**Activity**
The data below holds a line containing "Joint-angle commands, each" and a line containing "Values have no"; please quote exactly those two lines and every line between them, and nothing else.

┌────────

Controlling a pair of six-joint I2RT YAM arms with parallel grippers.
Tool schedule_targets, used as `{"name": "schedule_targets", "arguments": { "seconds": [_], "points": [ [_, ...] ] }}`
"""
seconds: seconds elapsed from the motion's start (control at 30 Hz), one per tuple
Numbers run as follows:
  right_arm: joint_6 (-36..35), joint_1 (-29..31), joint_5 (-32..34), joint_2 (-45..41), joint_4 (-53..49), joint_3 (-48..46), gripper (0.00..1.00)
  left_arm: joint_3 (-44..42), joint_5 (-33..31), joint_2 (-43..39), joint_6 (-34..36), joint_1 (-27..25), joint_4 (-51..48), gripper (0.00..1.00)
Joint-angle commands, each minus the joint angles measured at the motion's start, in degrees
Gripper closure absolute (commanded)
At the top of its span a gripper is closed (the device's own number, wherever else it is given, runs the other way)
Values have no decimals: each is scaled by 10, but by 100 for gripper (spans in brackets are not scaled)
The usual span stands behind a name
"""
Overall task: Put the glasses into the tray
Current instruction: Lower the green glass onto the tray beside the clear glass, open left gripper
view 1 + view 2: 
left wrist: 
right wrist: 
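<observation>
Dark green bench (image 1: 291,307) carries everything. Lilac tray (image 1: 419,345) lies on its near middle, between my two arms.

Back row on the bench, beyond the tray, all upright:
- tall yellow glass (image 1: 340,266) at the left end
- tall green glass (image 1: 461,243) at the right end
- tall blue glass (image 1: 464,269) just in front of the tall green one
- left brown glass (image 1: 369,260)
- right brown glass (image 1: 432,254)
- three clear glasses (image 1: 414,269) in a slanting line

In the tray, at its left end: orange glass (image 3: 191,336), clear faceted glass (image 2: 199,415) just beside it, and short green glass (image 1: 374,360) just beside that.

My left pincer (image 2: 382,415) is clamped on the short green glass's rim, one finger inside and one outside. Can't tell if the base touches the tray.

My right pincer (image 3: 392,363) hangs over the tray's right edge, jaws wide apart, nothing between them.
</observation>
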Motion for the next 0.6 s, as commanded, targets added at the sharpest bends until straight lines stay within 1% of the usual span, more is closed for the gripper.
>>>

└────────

**Result of this task**
Joint-angle commands, each minus the joint angles measured at the motion's start, in degrees
Gripper closure absolute (commanded)
At the top of its span a gripper is closed (the device's own number, wherever else it is given, runs the other way)
Values have no decimals: each is scaled by 10, but by 100 for gripper (spans in brackets are not scaled)

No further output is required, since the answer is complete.